PROBLEM REQUIREMENTS:
All entries should be copied exactly; the pictures stay out.

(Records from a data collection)
--

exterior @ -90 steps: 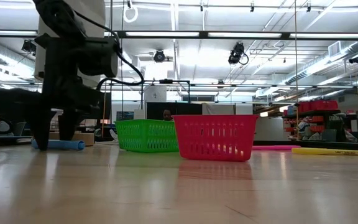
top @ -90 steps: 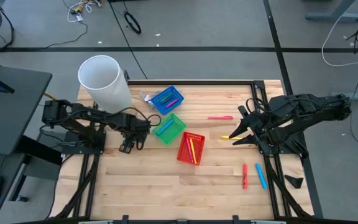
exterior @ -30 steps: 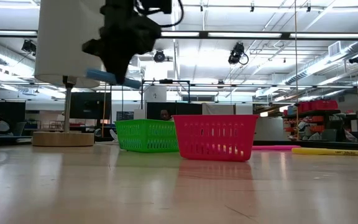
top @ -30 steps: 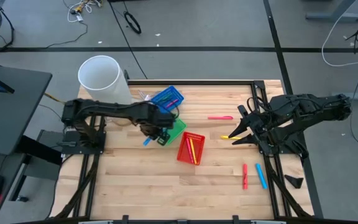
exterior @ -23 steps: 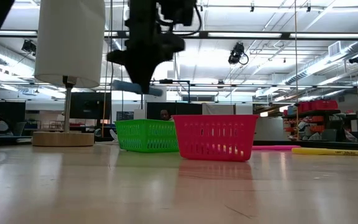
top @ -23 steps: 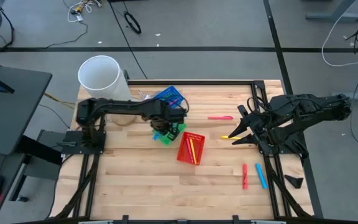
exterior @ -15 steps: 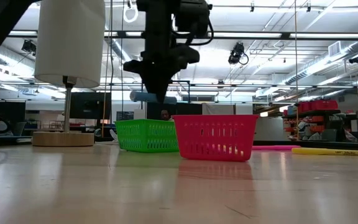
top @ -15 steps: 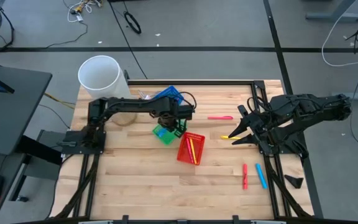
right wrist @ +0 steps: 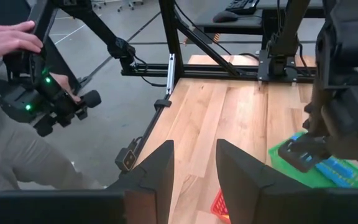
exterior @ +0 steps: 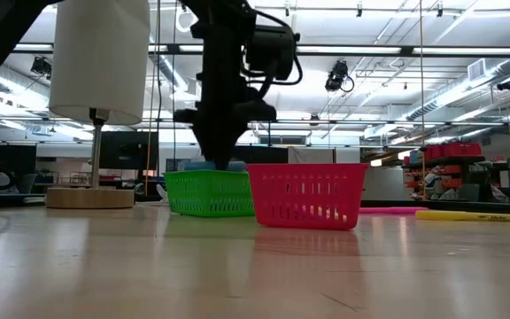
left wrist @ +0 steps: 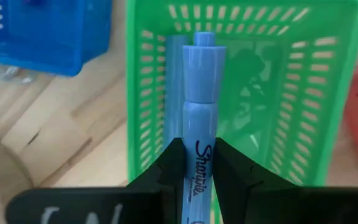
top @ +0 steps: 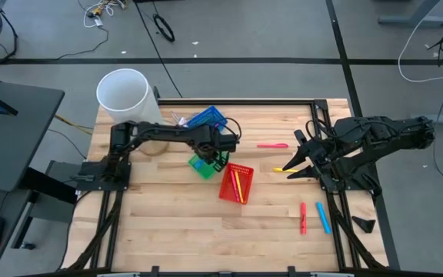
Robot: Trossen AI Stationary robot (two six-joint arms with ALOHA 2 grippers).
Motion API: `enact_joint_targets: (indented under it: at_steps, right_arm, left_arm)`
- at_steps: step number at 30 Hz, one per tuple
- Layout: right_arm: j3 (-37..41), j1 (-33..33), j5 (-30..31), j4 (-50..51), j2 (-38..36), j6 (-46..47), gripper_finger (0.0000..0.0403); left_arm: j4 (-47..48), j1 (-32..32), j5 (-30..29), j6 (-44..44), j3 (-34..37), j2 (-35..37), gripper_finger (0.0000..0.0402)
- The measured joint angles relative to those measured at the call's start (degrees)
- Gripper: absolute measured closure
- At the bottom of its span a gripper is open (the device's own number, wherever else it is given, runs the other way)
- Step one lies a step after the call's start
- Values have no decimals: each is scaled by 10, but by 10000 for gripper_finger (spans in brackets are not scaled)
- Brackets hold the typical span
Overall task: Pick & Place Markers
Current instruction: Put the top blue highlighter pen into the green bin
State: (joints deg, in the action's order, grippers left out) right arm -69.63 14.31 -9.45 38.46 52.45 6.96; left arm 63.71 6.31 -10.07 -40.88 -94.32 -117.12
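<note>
left pincer (left wrist: 199,163) clenched on blue marker (left wrist: 199,118) over green basket (left wrist: 328,93) | risk: marker bridges rim, tips out toward 9 o'clock | right pincer (right wrist: 194,163) released, idle

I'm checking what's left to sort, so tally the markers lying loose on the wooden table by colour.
Pink thin marker pen: 1
Yellow thin marker pen: 1
Red thin marker pen: 1
Blue thin marker pen: 1
Total: 4

White cylinder (top: 127,98) stands beside blue (top: 204,121), green (top: 202,165), red baskets (top: 234,183)
</note>
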Motion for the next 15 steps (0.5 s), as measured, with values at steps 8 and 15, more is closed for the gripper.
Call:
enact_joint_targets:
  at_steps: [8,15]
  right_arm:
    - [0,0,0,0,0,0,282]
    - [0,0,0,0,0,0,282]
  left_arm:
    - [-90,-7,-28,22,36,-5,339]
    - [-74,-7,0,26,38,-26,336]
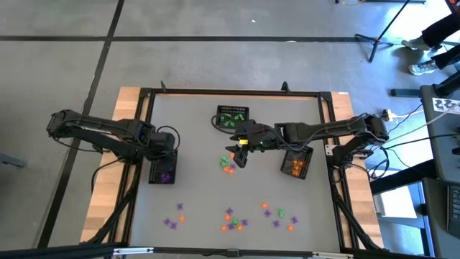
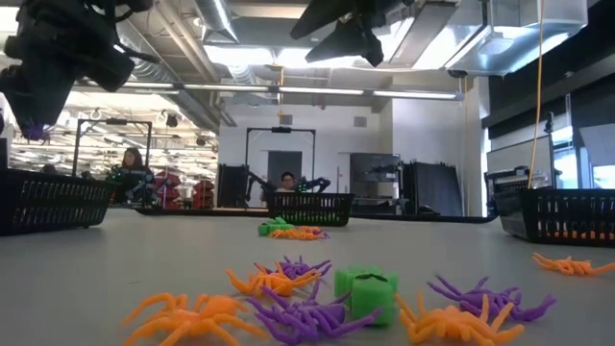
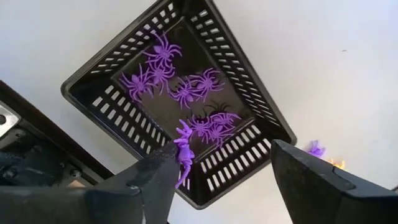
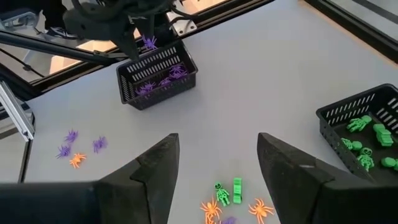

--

ANSWER SPACE:
exterior @ -90 steps: 
top @ -90 steps: 
exterior @ -30 steps: 
top @ -30 steps: 
exterior @ -23 steps: 
top @ -23 steps: 
exterior @ -15 steps: 
top @ -15 steps: 
right wrist @ +0 steps: 
exterior @ +0 steps: 
left wrist @ +0 steps: 
top @ +0 steps: 
Robot: Trossen AI Stationary robot (two six-joint arms with ALOHA 2 grippers).
Motion API: `enact_joint_targets: (indented under it: at_steps, right_arm, left_arm)`
- at_steps: step number at 30 Hz, one per tuple
- Layout: right_arm: j3 (-37..41), j1 (-33..33), j5 (-30..31), j4 (-50..51), j2 (-38..36), j6 (-46..47), gripper_finger (0.0000..0.0403); left_arm: j4 (-47..48), j1 (-32..32), j5 (-30..29), j6 (-44..44), j3 (-34..37), j2 (-35..37), gripper_finger (0.0000..0.0402)
- The measured joint angles relative to those measured at the call's start (degrees)
- Gripper: absolute measured closure
- At the bottom of its span a gripper is open (the device's own number, wherever else it is given, runs the other way)
- Step one lies a step after the call's start
- Values have no decimals: each is scaled by 10, but by 10000 for gripper_finger (spans in brackets are not scaled)
- Brackets hold the typical span
Overall task: Pick & Place Markers
Current instruction: Put the top blue highlighter pen into the green bin
State: (joints deg, in the action's order, grippers left out) right arm -69.63 14.31 -9.45 38.46 52.45 6.96; left arm 63.71 6.31 -10.07 -40.88 -94.32 -117.12
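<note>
left pincer (left wrist: 199,163) clenched on blue marker (left wrist: 199,118) over green basket (left wrist: 328,93) | risk: marker bridges rim, tips out toward 9 o'clock | right pincer (right wrist: 194,163) released, idle

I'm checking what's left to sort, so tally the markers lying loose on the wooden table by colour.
Pink thin marker pen: 1
Yellow thin marker pen: 1
Red thin marker pen: 1
Blue thin marker pen: 1
Total: 4

White cylinder (top: 127,98) stands beside blue (top: 204,121), green (top: 202,165), red baskets (top: 234,183)
</note>
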Motion for the next 15 steps (0.5 s), as measured, with values at steps 8 and 15, more is closed for the gripper.
Call:
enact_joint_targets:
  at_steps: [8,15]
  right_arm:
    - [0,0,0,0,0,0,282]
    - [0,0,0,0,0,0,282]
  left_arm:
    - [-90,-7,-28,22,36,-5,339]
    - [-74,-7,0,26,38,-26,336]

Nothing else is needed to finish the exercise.